“Some Hot Nite,” or, On Diaries
A Conditional Essay on Kathryn Scanlan’s Aug 9 — Fog
Maggie Nipps
Conditional
28 February 2025
If you’ve chronically, over the past decade, attempted to keep a diary only to always rip out the three scant pages from fear of being boring or emotionally dishonest;
If you often find yourself flipping through other people’s family photo albums when they leave you alone in their living rooms;
If you’ve always wanted to believe, really believe, that a magician has pulled a rabbit out of nowhere, but always find yourself searching for the top hat’s trick bottom;
Then you’ll be spellbound by Aug 9 — Fog.
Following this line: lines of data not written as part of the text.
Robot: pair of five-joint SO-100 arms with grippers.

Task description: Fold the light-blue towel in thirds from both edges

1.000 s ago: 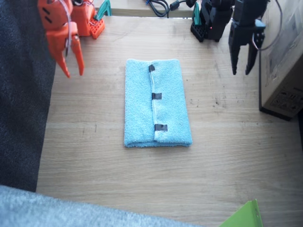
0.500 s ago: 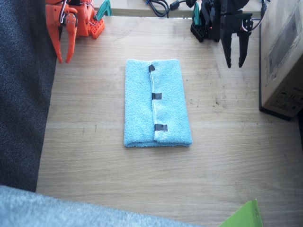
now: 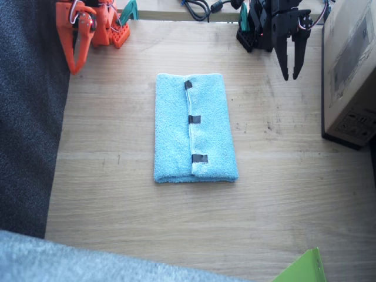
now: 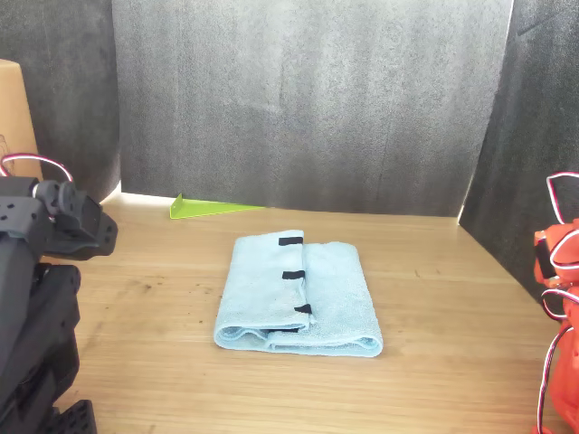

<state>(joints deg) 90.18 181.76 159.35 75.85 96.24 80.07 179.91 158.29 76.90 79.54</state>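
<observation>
The light-blue towel (image 3: 175, 129) (image 4: 336, 291) lies flat mid-table, folded into a narrow rectangle. One short edge lies on top along the middle, marked by three black tape strips (image 3: 194, 119). My right gripper (image 3: 74, 69), orange, hangs at the far corner well away from the towel, its fingers drawn together on nothing. My left gripper (image 3: 291, 76), black, hangs at the opposite far corner with its fingers (image 3: 285, 63) nearly touching, also holding nothing. The front view shows only the arms' bodies.
A cardboard box (image 3: 352, 70) (image 4: 13, 108) stands beside the left arm. A lime-green sheet corner (image 3: 302, 269) (image 4: 204, 210) lies at the near edge. Dark foam (image 3: 26, 117) borders the table beside the right arm. Cables (image 3: 197, 7) lie at the far edge.
Both arms have drawn back toward their bases at the far edge, and both grippers have narrowed from open to shut. The towel has not moved.
</observation>
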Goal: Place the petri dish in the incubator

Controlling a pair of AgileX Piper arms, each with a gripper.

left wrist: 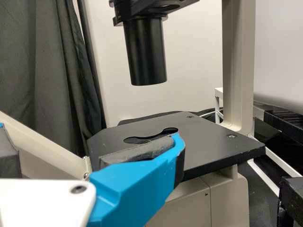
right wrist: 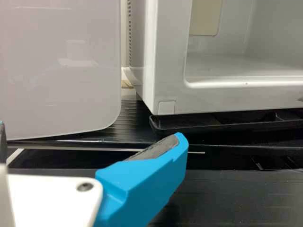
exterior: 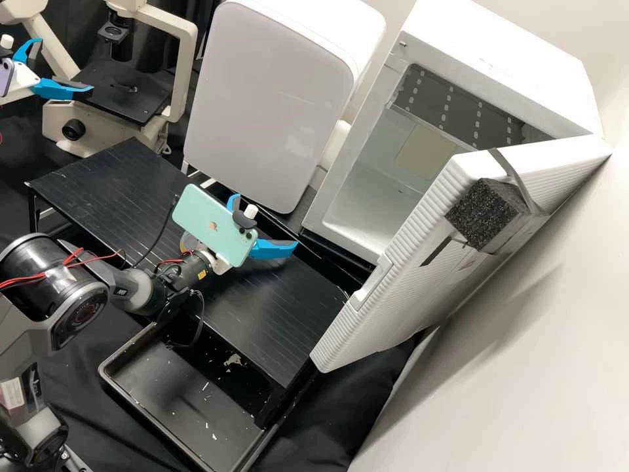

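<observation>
In the high view, my left gripper [exterior: 63, 65] stands open at the upper left, beside the microscope's black stage [exterior: 114, 98]. In the left wrist view my left gripper [left wrist: 90, 136] has its fingers wide apart, before the stage [left wrist: 213, 144]. My right gripper [exterior: 265, 221] is over the black bench platform, short of the white incubator [exterior: 517, 59], whose door [exterior: 419, 262] stands open. The right wrist view shows my right gripper [right wrist: 90, 132] open with nothing between its fingers, facing the lower front edge of the incubator [right wrist: 168, 71].
A white rounded box [exterior: 262, 111] stands left of the incubator, behind the platform [exterior: 262, 314]. A black foam block [exterior: 488, 213] is strapped to the incubator door. Below the platform's front lies a black tray [exterior: 177, 393] with pale scraps. The microscope's arm [exterior: 183, 72] rises beside its stage.
</observation>
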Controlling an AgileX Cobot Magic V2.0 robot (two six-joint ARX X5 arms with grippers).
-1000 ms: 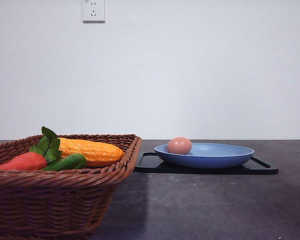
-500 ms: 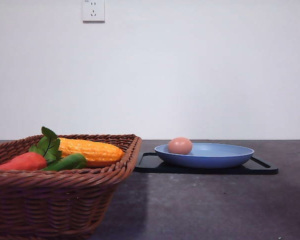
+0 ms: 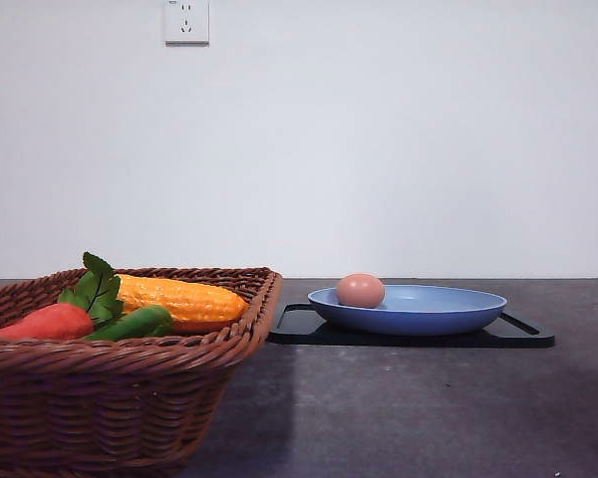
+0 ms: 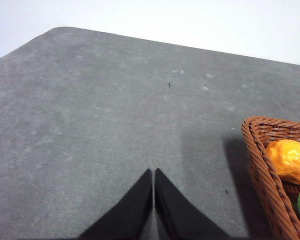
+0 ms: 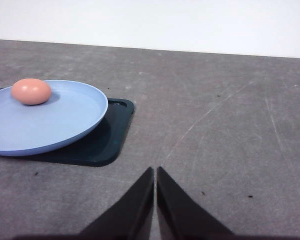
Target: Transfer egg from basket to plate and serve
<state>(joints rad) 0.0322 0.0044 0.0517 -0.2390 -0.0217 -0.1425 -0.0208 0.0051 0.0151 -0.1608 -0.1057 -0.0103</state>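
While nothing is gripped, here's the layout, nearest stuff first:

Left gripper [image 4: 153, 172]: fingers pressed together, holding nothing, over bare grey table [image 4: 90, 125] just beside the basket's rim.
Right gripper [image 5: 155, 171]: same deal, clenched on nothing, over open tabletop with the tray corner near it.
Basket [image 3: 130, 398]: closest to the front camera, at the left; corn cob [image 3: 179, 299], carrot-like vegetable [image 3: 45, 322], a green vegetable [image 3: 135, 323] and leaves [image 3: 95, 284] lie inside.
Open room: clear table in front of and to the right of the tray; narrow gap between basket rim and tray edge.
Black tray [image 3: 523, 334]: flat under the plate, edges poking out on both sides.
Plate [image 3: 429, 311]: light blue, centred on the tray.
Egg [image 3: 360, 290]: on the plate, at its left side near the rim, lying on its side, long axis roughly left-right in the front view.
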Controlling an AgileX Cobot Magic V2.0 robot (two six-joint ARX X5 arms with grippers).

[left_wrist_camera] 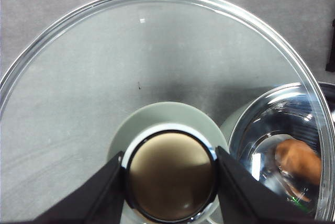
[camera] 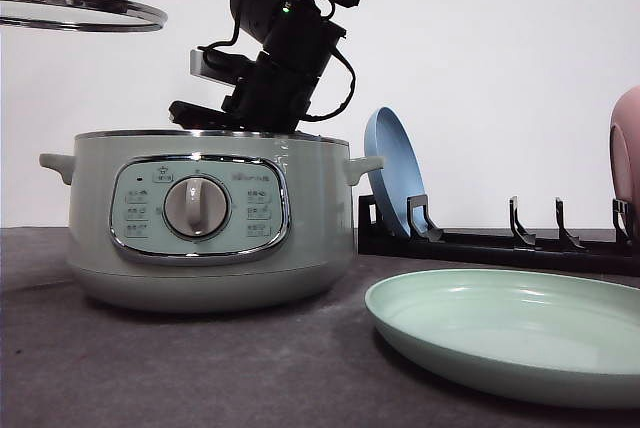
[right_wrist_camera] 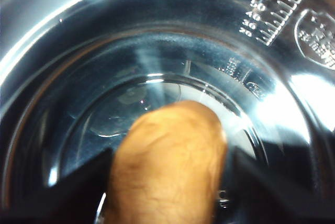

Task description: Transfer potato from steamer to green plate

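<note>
The pale green steamer (camera: 200,218) stands open on the left of the table. The brown-orange potato (right_wrist_camera: 167,150) lies at the bottom of its shiny inner pot (right_wrist_camera: 78,51). My right gripper (right_wrist_camera: 170,187) is down inside the pot, its dark fingers (right_wrist_camera: 102,182) pressed against both sides of the potato. My left gripper (left_wrist_camera: 170,182) is shut on the knob (left_wrist_camera: 170,177) of the glass lid (camera: 80,10), held high up, left of the steamer. Through the lid the potato (left_wrist_camera: 298,161) shows in the pot. The green plate (camera: 520,333) lies at the front right.
A black dish rack (camera: 500,243) stands behind the green plate, with a blue plate (camera: 392,168) upright at its left end and a pink dish (camera: 627,148) at the right edge. The right arm (camera: 290,38) slants down over the steamer's rim.
</note>
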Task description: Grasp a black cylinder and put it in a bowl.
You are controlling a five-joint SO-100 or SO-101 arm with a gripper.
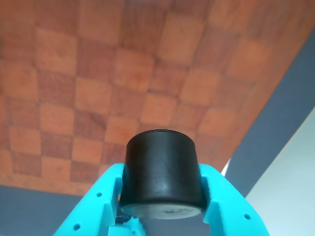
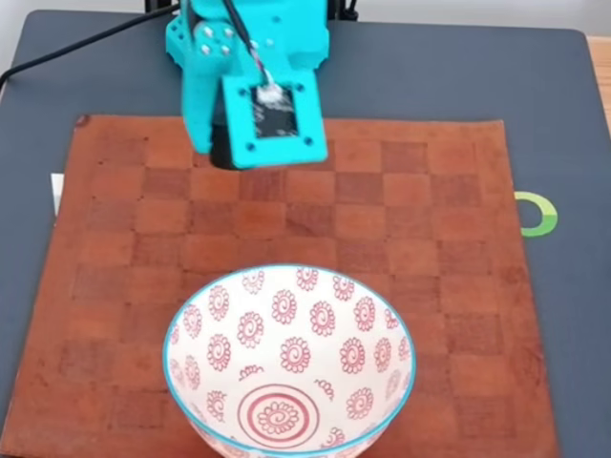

Aug 9 — Fog by Kathryn Scanlan is a meticulously assembled work, shaped over 10 years with language pulled from an elderly woman’s diary that was nearly thrown away at an estate sale. The original diary barely holds its shape, crumbles each time Scanlan handles it, is “mostly undecipherable” on the bottom third of the waterlogged pages. In the introduction to the curated version , she says she read it “compulsively,” is still moved by it, asks if it’s “some kind of sacred text — for me alone?” Reading her arrangement, I find myself similarly enraptured, willing to worship at the altar of the everyday. Here, the ritual of documentation elevates the mundane. In these tiny prose blocks, surrounded by white space, the day-to-day is held aloft.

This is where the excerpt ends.